Redemption

by strikerflynnmr



Category: Good Omens (TV), Good Omens - Neil Gaiman & Terry Pratchett
Genre: Angst, Angst with a Happy Ending, Canon Continuation, Conversations, Emotional Hurt/Comfort, M/M, Oblivious Aziraphale (Good Omens), Post-Almost Apocalypse (Good Omens), Pre-Relationship
Language: English
Status: Completed
Published: 2019-06-21
Updated: 2019-06-21
Packaged: 2020-05-15 16:17:42
Rating: General Audiences
Warnings: No Archive Warnings Apply
Chapters: 1
Words: 2,127
Publisher: archiveofourown.org
Story URL: https://archiveofourown.org/works/19299304
Author URL: https://archiveofourown.org/users/strikerflynnmr/pseuds/strikerflynnmr
Summary: Six thousand years after he was cast out of Heaven, God asked to speak with Crowley.





	Redemption

**Author's Note:**

> I had this thought that after the almost-apocalypse, there would be groups of demons and angels who were not happy that the war had been avoided. These groups would bring terror to the Earth anyway in hopes of starting something, and that rather than playing for either side, Aziraphale and Crowley would now spend their time trying to mitigate the damage done to humankind during these battles.
> 
> And then I thought: wouldn't God, after all this time, finally decide to tell Crowley what she's thought of him all along?

“Crowley,” said God.

Her voice might have come from one particular cloud. Crowley looked all around. He looked to be alone. He felt alone.

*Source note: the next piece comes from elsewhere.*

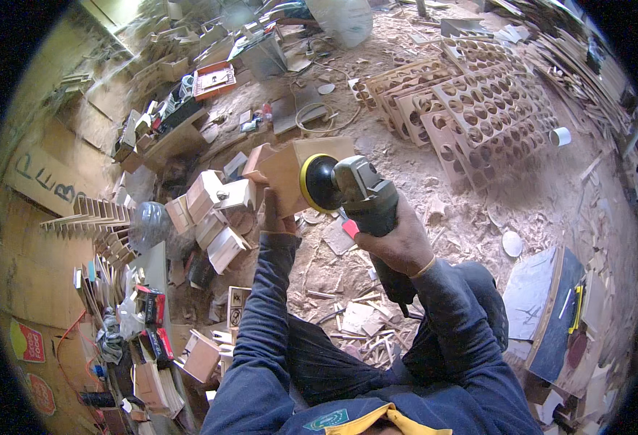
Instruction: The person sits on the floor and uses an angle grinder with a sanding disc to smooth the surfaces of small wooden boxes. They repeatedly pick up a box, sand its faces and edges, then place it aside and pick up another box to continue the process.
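Observation:
My right hand [404, 243] is wrapped round the dark body of an angle grinder [373, 197] with a grey metal head. Its round sanding pad [320, 181], black with a yellow rim, is against or just in front of the right part of a light wooden box [284, 170]; contact cannot be told. From below and the left, my left hand [274, 216] grips this box, its fingers partly hidden by the wood. A red patch [350, 228] shows on the grinder beside my right hand.
Several small wooden boxes [221, 192] are piled left of my hands. Perforated wooden panels [478, 109] lean at the far right. A blue-grey board [551, 312] with a yellow cutter [575, 308] lies at right. Offcuts [366, 319] and dust cover the floor. A hose [319, 119] loops ahead.

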Motion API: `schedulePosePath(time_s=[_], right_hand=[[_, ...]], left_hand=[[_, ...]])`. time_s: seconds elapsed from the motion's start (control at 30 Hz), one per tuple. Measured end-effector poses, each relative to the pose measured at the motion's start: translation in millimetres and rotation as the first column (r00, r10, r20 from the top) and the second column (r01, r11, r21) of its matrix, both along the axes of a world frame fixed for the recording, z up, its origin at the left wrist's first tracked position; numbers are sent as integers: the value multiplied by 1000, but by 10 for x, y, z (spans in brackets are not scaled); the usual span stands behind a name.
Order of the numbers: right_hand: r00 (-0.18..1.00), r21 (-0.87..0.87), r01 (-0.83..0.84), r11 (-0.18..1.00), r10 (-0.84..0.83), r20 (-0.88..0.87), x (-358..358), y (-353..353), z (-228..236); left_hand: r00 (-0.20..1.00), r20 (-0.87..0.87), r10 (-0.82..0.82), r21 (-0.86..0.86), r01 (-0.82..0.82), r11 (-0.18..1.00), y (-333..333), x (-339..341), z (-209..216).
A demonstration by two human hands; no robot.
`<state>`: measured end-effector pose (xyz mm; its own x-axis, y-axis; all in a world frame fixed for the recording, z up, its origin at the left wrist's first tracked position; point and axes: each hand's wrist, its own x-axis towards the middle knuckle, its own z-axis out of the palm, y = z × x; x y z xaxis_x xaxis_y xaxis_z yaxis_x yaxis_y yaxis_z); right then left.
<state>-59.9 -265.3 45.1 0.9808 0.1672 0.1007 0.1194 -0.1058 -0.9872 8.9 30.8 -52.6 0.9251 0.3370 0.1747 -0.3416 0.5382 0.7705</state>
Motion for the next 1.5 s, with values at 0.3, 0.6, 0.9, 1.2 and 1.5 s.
schedulePosePath(time_s=[0.3,0.6,0.9,1.2,1.5], right_hand=[[997,117,-2,993,11,-81,120,-176,-157],[932,-150,251,956,-281,-232,445,-409,-535],[972,169,155,973,-119,-205,301,-383,-378],[978,140,166,976,-144,-153,260,-300,-302],[977,100,119,988,-99,-188,278,-288,-288]], left_hand=[[999,-40,2,-36,-3,999,-15,-125,176],[998,49,-31,-114,37,993,21,-66,193],[999,-16,-30,-135,28,991,14,-83,153],[1000,23,12,-53,-11,999,-55,-157,244],[998,-41,41,-32,-42,999,-148,-200,304]])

“Is that You?” he asked. No need to specify who. The only You that mattered at a time like this.

“It’s me, Crowley,” said God.

Crowley reached for his glasses, but they were not on his face. Of course they weren’t. It was just so damn bright up here, so throwing. It had been a very long time since he’d been up here as himself.

“Why are you talking to me?” he asked.

“What are you doing on Earth at this very moment?” said God.

Crowley tried to recall. He dimly remembered his own name being shouted, and the dust in the air. So much dust. He remembered only ever being so scared two other times in his life.

“Crowley. Focus,” said God.

“I’m… trying to help,” Crowley answered, heart thudding. He still had his body up here. The Almighty had taken all of him, not just his immortal soul. “I’m just trying to help them.”

“Help who?” said God.

Was She testing him? Waiting for him to answer like a demon? Why was She speaking to him at all?

“What does it matter?” asked Crowley. “I’m trying to help… someone. I don’t know. I’m just trying to help.”

She kept him waiting for awhile. But yes, She would do that.

“Why?” said God.

And now, Crowley was angry. He’d kept several cutting remarks in check already, but if the Almighty had made him into this, then this _was_ what he would be.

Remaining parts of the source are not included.